“I know,” she replied quietly, but with convincing emphasis.

“Then he is here! I am right. You know where he is. You will take me to him!”

“Ah! Perhaps you will not go. You are a white woman; you will be afraid to leave your friends and go with me.”

“I am not afraid.”

“Perhaps this man you look for has changed. Perhaps he will not know you. And this other, his enemy, perhaps he is here. There will be trouble, danger.”

“Take me to him!” demanded Una passionately. “If there is danger, I should be with him. I am not afraid. I trust you.”

“That is good,” said Narva. “Come!”

Una now became aware that the corridor down which they were slowly walking widened out into a respectable thoroughfare at its further end, whence it abruptly turned and was merged in the main trail that had brought them to Narva’s dwelling. Thus, the latter, through some labyrinthine arrangement of passages, was entered at one place and offered an exit in an entirely opposite direction, whence, by devious twists and turns, it came back to the first point of approach. To Una, at least, bewildered by the intricacies of cave topography, this seemed the explanation of the course they were pursuing, although the mysterious doubling of their tracks brought little consolation—especially when she realized that her uncle and his companions were lost in the center of a maze the clew to which completely eluded her. Anxiety for their safety overrode, for the moment, every other consideration; she grasped Narva’s arm with a detaining gesture, a half uttered question on her lips. Her appeal, however, was not answered. Like some ancient oracle, from which has proceeded the final Pythian message, no further revelation was to be granted. In true sibylline fashion, with finger on lip and eyes set on some object in the distance hidden from Una, Narva indicated that the time for speech had passed and now it remained for them to carry out as expeditiously as possible, the design upon which they were setting forth. From her gesture and the stealthy caution with which she advanced, Una gathered that there were urgent reasons for maintaining a strict silence. They might be surrounded by hostile forces, their destination might be a secret one, or at least a knowledge of it might involve danger to the man for whose preservation she firmly believed they were engaged. Narva, in warning her of this danger, hinted that whatever they had to fear was in some way due to the presence of Raoul Arthur in the cave. The enmity of the latter to David, moreover, was full of sinister possibilities, and the conviction that they were about to foil the evil thus threatened nerved Una to face anything.

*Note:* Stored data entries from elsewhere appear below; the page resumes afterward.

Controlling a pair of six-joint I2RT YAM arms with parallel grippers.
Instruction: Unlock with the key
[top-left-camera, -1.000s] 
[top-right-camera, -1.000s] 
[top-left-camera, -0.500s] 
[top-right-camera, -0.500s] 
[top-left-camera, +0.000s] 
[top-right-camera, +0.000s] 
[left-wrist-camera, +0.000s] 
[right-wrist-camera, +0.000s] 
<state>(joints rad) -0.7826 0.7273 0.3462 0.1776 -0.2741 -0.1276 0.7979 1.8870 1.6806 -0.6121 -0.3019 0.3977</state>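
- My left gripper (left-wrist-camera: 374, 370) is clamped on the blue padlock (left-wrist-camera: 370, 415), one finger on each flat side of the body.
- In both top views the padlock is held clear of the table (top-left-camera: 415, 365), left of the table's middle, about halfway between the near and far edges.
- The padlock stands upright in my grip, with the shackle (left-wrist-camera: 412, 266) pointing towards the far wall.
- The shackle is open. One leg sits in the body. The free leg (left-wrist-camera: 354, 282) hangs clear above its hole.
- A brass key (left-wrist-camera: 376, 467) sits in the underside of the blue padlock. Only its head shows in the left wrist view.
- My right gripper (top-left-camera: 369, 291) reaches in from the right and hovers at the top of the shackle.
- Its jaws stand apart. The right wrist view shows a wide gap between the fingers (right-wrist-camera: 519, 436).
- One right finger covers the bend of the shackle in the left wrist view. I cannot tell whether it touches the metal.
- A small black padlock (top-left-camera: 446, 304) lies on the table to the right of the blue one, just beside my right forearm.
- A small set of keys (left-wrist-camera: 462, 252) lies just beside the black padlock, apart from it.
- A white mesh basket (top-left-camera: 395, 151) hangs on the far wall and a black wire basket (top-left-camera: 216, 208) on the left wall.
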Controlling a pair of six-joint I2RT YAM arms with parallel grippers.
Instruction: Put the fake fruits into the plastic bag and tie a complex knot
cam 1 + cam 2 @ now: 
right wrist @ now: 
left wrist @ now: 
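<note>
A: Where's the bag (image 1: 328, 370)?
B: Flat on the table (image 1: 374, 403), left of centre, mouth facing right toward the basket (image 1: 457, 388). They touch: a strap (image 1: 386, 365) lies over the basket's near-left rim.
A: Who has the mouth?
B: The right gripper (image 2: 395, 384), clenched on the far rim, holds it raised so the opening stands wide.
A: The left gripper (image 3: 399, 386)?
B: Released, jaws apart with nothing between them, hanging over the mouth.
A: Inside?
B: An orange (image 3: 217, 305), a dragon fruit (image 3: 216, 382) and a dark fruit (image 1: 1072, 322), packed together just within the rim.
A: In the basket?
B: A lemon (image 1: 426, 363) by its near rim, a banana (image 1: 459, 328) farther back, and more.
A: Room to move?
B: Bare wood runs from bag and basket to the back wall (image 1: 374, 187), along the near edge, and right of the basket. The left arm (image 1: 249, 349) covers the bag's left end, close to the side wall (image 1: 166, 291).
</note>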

Una would have felt a stronger confidence in their mission, a keener enthusiasm, had Narva been more definite as to the identity of the man to whose rescue she believed they were hastening, or had she given some hint of the kind of danger to which he was actually exposed. But it was all so vague, she feared that some mistake had been made, a mistake easily growing out of the fervid imagination that, any one could see, quite controlled Narva’s mind. While there was no shaking the old sibyl’s reticence, however, the calm determination with which she set about her task proved, in a measure, inspiring. Una might feel an occasional doubt as to the outcome of their venture, but this doubt finally disappeared altogether before the faith, growing stronger with the changing aspect of the scene through which they were passing, that in some unlooked-for way she was about to attain the main object that had brought them into this ancient home of a vanished race.

They had now entered a portion of the cave where the dim half-light to which Una was accustomed turned, by comparison, almost to the light of day. This light appeared to come from a fixed point directly in front of them. No central globe, or body of fire, to which this appearance might be traced was visible; but, in the far distance, where the light reached its greatest intensity, over the top of a dark ridge of rock rising before them like the summit of a mountain, thin streamers of white radiance shot upward, rising and falling in the unequal flashes and subsidences generated by an electric battery. This luminous appearance, however, was too stupendous in its effects to be attributable to a mere electric battery. To Una’s dazzled vision it rather resembled the first onrush of the morning sun, when the presence of that luminary just below the horizon is proclaimed by advancing rays of light. Here, however, an effect of greater motion was produced than in the steady and gradual illumination of the heavens heralding the coming of the sun. The sparkles and flashes neither grew nor shrank in intensity. If they were produced by a central body corresponding to the sun that shone upon the outside world, it was a stationary sun, fixed in some mysterious, invisible recess of the cave.